Execution date and time¶

Execution date¶

In this Section, we are going to present how to calculate the next execution date for Teams jobs.

To know how much days we should wait befor lunching the jobs again for the different tasks, we need to retrieve this information from the collection domain_setting in the Mongo Database crawlserver. The picture below contains the differents parameters need to configure the necessary settings for a domain.

settings

The result of the mongo request for to obtains the content of this collection is saved in airflow as a model called Config

Below is the explanation of each field:

_id : The object ID generated automaticca
domain_id : the domain Teams id in crawlserver database
contract_start_date: the date when the contract becomes effective, signaling the start of the data crawling process. (datetime, format "%Y-%m-%d %H:%M:%S")
contract_end_date : the conclusion date that marks the end of te contract, signaling the end of data crawling process. (datetime, format "%Y-%m-%d %H:%M:%S")
channel_message_initial_date: specifies the starting date from which the system initiates the collection of channels messages (datetime, format "%Y-%m-%d %H:%M:%S")
conversation_message_initial_date: specifies the starting date from which the system initiates the collection of conversations messages (datetime, format "%Y-%m-%d %H:%M:%S")
frequency_new_members: determines each how many days we collect and update the list of members.
frequency_new_user_conversation: determines each how many days we collect the new conversation of a user.
frequency_new_channel_message: determines each how many days we collect the new messages in a channel.
frequency_new_conversation_message: determines each how many days we collect the new messages in a conversation.
frequency_update_conversation_info: determines each how many days we collect the information of conversations (name, members, descriptions,…) and update it.
nb_month_inactive_conversation: the number of months passed without activity to considered a conversation as inactive.
nb_month_inactive_channel: the number of months passed without activity to considered a channel as inactive.
nb_batch_channel: the number of channel tasks to lunch in the same dag run
nb_batch_member: the number of member tasks to lunch in the same dag run
nb_batch_conversation: the number of conversation tasks to lunch in the same dag run
nb_batch_conversation_info: the number of conversation_info tasks to lunch in the same dag run
nb_batch_conversation_message: the number of conversation message tasks to lunch in the same dag run
nb_batch_channel_message: the number of message tasks to lunch in the same dag run

To calculate the next execution date for each job, we need to get the frequency value based on the task from the config and we will pass it to the function below

def calculate_next_datetime(current_date, task, days =1):

    minutes = 20 if task =="channel" else 0
    ten_pm_next_date = current_date.replace(hour=22, minute=minutes, second=0, microsecond=0)

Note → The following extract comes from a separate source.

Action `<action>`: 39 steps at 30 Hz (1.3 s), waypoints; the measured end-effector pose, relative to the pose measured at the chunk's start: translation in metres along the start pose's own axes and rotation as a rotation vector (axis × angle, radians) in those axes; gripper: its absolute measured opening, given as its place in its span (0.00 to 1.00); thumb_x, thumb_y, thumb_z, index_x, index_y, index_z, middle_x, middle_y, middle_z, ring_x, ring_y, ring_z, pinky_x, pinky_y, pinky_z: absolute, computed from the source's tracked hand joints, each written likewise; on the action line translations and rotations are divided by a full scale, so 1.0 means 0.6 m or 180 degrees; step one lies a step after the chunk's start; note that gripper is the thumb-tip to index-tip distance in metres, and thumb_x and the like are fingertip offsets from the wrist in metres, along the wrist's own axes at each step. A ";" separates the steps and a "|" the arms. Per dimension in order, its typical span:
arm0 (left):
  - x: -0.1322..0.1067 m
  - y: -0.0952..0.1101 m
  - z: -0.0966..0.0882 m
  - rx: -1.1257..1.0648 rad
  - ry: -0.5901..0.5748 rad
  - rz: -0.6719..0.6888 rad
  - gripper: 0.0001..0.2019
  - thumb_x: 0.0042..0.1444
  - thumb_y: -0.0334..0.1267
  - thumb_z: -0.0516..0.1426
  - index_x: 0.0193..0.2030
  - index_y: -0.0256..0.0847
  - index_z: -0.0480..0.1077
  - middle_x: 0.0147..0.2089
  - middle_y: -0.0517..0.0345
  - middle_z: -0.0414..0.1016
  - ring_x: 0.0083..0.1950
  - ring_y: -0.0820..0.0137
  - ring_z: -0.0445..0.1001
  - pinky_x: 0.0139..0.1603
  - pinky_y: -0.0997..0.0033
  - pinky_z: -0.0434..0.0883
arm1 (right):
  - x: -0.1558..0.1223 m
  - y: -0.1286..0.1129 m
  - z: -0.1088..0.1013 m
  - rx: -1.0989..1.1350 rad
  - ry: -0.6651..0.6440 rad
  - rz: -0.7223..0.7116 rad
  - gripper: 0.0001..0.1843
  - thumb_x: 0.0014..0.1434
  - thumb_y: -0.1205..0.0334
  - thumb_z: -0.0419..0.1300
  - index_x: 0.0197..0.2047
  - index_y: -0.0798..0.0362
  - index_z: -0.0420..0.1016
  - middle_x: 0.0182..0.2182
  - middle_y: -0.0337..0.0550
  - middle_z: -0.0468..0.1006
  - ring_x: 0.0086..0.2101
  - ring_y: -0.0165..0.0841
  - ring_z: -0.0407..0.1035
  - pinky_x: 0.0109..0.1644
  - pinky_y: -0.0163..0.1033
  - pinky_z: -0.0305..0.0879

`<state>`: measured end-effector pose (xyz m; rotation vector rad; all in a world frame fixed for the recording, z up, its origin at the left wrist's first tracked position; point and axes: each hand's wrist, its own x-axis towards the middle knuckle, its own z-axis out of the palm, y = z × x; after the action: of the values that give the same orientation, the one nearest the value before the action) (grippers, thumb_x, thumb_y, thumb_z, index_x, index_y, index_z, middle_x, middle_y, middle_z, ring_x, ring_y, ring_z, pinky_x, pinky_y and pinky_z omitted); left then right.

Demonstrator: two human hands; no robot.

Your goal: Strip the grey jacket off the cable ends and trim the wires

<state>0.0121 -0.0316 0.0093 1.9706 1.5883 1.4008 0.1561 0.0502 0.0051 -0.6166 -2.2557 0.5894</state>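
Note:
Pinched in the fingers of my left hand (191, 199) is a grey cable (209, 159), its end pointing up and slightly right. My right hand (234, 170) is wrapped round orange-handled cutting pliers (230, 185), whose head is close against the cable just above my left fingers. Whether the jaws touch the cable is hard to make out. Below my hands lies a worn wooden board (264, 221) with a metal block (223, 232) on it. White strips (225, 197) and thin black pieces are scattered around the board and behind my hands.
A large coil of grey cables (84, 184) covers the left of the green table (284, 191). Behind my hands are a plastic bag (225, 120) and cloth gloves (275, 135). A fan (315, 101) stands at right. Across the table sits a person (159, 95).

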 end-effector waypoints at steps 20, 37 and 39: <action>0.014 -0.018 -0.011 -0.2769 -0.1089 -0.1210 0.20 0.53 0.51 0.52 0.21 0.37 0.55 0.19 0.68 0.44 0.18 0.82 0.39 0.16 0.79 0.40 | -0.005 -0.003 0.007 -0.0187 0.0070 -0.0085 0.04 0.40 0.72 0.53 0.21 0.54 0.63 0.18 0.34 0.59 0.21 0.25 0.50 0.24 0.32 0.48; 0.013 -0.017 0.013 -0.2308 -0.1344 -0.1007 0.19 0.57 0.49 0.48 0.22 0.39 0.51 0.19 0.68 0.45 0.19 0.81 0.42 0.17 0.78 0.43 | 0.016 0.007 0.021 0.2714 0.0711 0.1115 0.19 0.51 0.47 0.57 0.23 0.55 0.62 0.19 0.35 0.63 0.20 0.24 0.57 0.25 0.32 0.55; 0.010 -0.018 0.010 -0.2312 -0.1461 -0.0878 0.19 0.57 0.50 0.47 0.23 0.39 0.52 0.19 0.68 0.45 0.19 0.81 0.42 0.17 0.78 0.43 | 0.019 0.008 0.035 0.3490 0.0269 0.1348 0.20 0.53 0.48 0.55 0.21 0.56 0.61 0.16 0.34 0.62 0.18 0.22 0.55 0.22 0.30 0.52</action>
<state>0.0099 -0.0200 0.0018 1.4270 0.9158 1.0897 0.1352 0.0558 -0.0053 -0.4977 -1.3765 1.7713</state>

    ten_pm_next_date += timedelta(days=days)
    return ten_pm_next_date

The calculate_next_datetime function calculate the next execution date for the jobs. It takes as parameter the current date, the name of the task (member, messages, conversation,...) and the numer of days (the frequency) that we need to add to the current date to obtain the next execution date. After adding the numer of days required it will change the time to 22pm so that we can lunch the recovery system at night

Note: You should not forget that the jobs are lunched by batch do there are not all executed at the execution date.

Example :

Task: message
Execution_date: 2024-03-15 22:00:00
frequency: 1
Number of message job that need to be lunched 4000
Number of batch for message: 250

the scheduler will start to collect the first batch (250) at 2024-03-15 22:00:00 first than after 15 minutes will lunch the crawl for the next batch and so on. So some tasks will be lunched after some hours from their execution date for example batch number 13 will be lunched at 2024-03-16 01:00:00 and when we add 1 day to calculate the next execution date it will be 2024-03-17 01:00:00 and then because recover system should be executed at 22 we will add 21 more hours so actually the next execution date for this job exceeded 1 Day.

Execution Time¶

In this part, we are going to discuss how we can calculate the execution time for the different task for each recovery system date.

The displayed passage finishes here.